Barnes, a graduate of South View High School, eventually left Food Lion on such good terms that they stock his pimento cheese at several of their stores. These days, he and his mother, Marsha LaFontaine, churn out batches of his recipe in a commercial kitchen in Fayetteville. Wife Jessica pitches in whenever she can as well.

Barnes prefers his pimento cheese in basic fashion – dolloped atop Ritz crackers. But he said it also goes well as a topping on a variety of favorites, including burgers, baked potatoes, grits, hot dogs and chicken biscuits.
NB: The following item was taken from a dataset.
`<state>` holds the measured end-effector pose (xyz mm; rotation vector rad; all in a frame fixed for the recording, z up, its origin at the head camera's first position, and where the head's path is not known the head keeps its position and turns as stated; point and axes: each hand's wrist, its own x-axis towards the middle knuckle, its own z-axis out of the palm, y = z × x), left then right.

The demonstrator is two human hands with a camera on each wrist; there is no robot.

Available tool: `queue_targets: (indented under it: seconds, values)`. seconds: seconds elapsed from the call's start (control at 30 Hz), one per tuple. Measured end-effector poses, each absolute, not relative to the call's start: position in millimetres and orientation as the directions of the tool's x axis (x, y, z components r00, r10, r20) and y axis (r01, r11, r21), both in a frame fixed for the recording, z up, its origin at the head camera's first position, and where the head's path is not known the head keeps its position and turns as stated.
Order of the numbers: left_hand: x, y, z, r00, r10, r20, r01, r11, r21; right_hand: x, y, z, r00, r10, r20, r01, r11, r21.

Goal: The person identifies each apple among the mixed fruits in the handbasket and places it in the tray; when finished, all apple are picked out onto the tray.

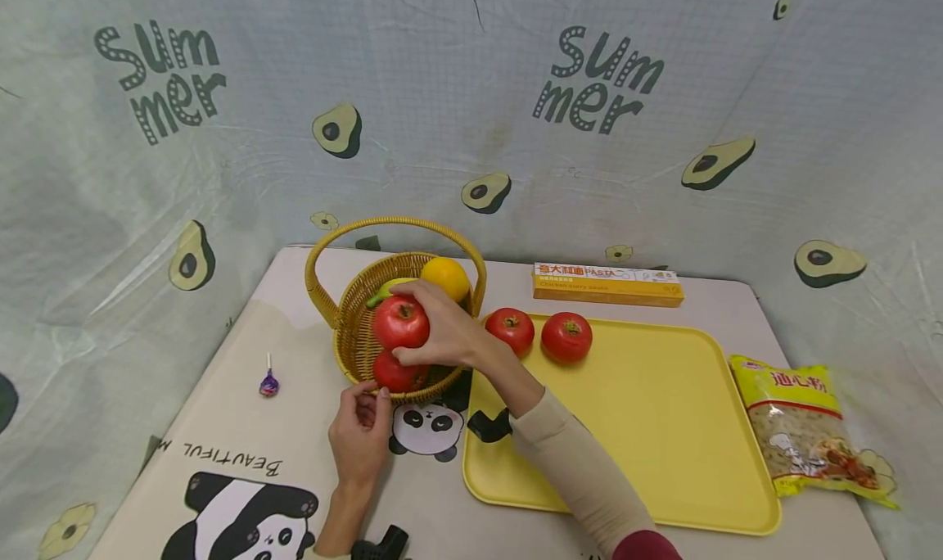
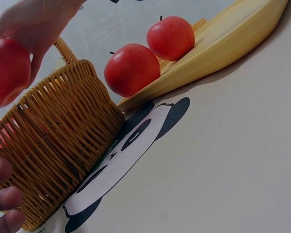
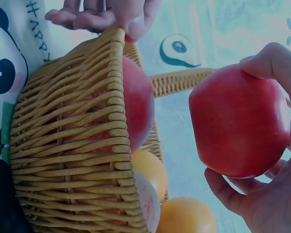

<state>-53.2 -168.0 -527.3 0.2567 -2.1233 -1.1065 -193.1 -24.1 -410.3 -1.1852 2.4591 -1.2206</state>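
My right hand (image 1: 442, 327) grips a red apple (image 1: 401, 321) over the wicker basket (image 1: 355, 339). In the right wrist view this apple (image 3: 240, 121) is above the rim, with thumb and fingers on opposite sides. My left hand (image 1: 359, 437) pinches the basket's near rim, its thumb (image 3: 136, 26) on the inner side. Inside the basket, another red apple (image 1: 394, 373) lies close to that rim. A round yellow-orange fruit (image 1: 445, 277) and a yellow-green item (image 1: 386, 290), partly hidden by my right hand, are farther back.
Two red apples (image 1: 510, 331) (image 1: 566, 337) sit on the yellow tray (image 1: 648, 429) at its far left. Behind it lies a pasta box (image 1: 607, 285); a pasta bag (image 1: 799, 429) is at right. A wrapped lollipop (image 1: 268, 384) lies left of the basket.
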Motion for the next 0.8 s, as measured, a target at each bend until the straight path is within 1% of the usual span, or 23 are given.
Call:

Though he isn’t divulging his recipe, Barnes said the secret to his pimento cheese is the process.

“I strive for perfection every time,” he said. “I won’t let anything be different. Every single batch is the same or else I’ll toss it.”

According to the AP Stylebook, which journalists follow for such things, the word for the mild red pepper of European origins has an “i” in it: pimiento. But Danny B goes with pimento. “The American spelling,” he said.

And who are we to argue with the man who sells containers of the stuff in multiples? Danny B’s pimento cheese keeps has a shelf-life of 45 days in the refrigerator, but that’s actually been difficult to prove.

“If you open,” he said, “you’re going to eat it all.”